All is well ´´down´´ here in South America.  CJ and I have made it out of the woods again without tripping into the Patagonian crevasses!  The following photos are of Mt. Fitz Roy, a beautiful peak in Southern Patagonia.  We spent four days out here trying not to be blown off the mountain by the incredible 60+ mile an hour winds.  The weather out here was extreme, to say the least, and really made me think of nature like a power plant. Consequently, I felt like a kid awkwardly fumbling around trying not to stick his fingers in any light sockets.  Well, onto more important things….supossedly.

So New Years came and went like slap-it bracelets from the early 90´s: quick.  Cj and I ended up walking around a small sleepy town to finally settle in in a foreigner’s pub (the only open bar) for the new years.  And I just….or rather….simply put: I must have some weird social phobia that kicks in in pub settings.  Because after I sat down at the table and ordered a beer, I instantly felt out of place, uneasy, and apart from all the other smiling patrons talking about nonsense and loving every second of it.   I remember thinking, ¨Simon, you just walked into this place with the wrong attitude…you need to come in with positive energy, looking for a good time, with zero expectations of people, scenarios, and communitas.*  That’s the right attitude!¨  After stopping the third person dialogue about myself in my own head (hmmmm), I realized that CJ was there sipping on a beer and twirling his hair.  Hair twirling translation: talk to me.

So after a few words about writers and so on and so forth, I suggested that we lock ourselves in a cheap hideout for two weeks in Bolivia to create nothing but art, art, and more art.  Cj, being an artist and of artistic mentality, of course thought it was a great idea; he reminded me that this was essentially what he did in Brooklyn a few months back, and that he loved every tortured second of it.  To me, this was/is an intensely romantic notion that I figure will yield a few pages of prayers, a few hair pulling short stories, and a taste of the madness that writers live.  Thus, in Bolivia I begin Bohemia.

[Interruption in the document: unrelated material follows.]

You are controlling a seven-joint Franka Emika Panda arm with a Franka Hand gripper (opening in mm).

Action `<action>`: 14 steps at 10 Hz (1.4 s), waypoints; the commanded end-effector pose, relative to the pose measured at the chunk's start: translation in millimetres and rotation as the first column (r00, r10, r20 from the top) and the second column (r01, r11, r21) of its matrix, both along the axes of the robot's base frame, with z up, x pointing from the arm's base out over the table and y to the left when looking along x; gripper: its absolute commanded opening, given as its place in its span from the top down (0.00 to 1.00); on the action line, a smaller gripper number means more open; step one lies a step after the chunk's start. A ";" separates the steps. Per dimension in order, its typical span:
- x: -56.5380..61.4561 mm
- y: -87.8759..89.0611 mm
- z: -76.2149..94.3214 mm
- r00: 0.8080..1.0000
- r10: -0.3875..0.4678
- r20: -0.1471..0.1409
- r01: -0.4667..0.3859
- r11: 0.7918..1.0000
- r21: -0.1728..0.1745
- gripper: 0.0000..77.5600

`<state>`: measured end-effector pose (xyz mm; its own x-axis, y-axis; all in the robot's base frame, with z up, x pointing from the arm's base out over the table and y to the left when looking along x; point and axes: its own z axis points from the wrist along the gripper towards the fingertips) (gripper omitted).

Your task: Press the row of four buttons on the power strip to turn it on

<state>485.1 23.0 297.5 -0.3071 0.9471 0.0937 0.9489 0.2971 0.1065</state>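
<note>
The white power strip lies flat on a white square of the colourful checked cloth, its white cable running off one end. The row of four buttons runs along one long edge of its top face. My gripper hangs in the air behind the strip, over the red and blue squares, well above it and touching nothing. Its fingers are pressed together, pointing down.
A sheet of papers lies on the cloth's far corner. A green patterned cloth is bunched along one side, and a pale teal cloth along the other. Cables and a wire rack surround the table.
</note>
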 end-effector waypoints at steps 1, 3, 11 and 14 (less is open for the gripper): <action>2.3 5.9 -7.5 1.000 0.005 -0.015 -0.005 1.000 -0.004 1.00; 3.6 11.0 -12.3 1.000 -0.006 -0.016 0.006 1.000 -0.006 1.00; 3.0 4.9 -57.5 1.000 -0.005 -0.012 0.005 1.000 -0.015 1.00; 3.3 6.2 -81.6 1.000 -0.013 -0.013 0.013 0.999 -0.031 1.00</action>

On a completely separate note, for the first time I have understood the essence of the world being “flat” (though not in a competitive sense, but thank you Tommy F.): The Lonely Planet Guide Book.  For those of you unfamiliar with Lonely Planet, it an infinite series of guidebooks that has mapped out every bus schedule, town, recycling center, hair salon, activity, pizza place, hostel, and piece of trash left behind by the blue-north-face jacket-wearing-tourist who just walked out of the ´´local´´ dry fruit stand in every corner of the world.  In other words, Lonely Planet has turned the world into a giant cruise ship where travelling is more akin to flipping a page and ´´choosing your own adventure´´ within the confines of the ´´ship´´ while constantly bumping into all the other ´´passengers´´ along the way.  While this is beautiful in some respects  (i.e. exposing the world to itself from its nose to its toes), it has also become a powerful system of alienation.  Which is to say, traveling itself has become a product of kitsch consumer culture, where all you have to do is open a book, choose a pre-organized activity, and never think about/interact/explore all the people/places/processes that allowed the existence of the activity in the first place.  In other words:  Lonely planet has created a ´´traveling bubble of tourism´´ which follows the traveler wherever he goes, veiling the more diverse realities around him  (i.e. local people, local culture, local geography, local everything), giving no strong incentive to explore beyond what has been discovered.    But maybe that’s how its always been to a lesser degree.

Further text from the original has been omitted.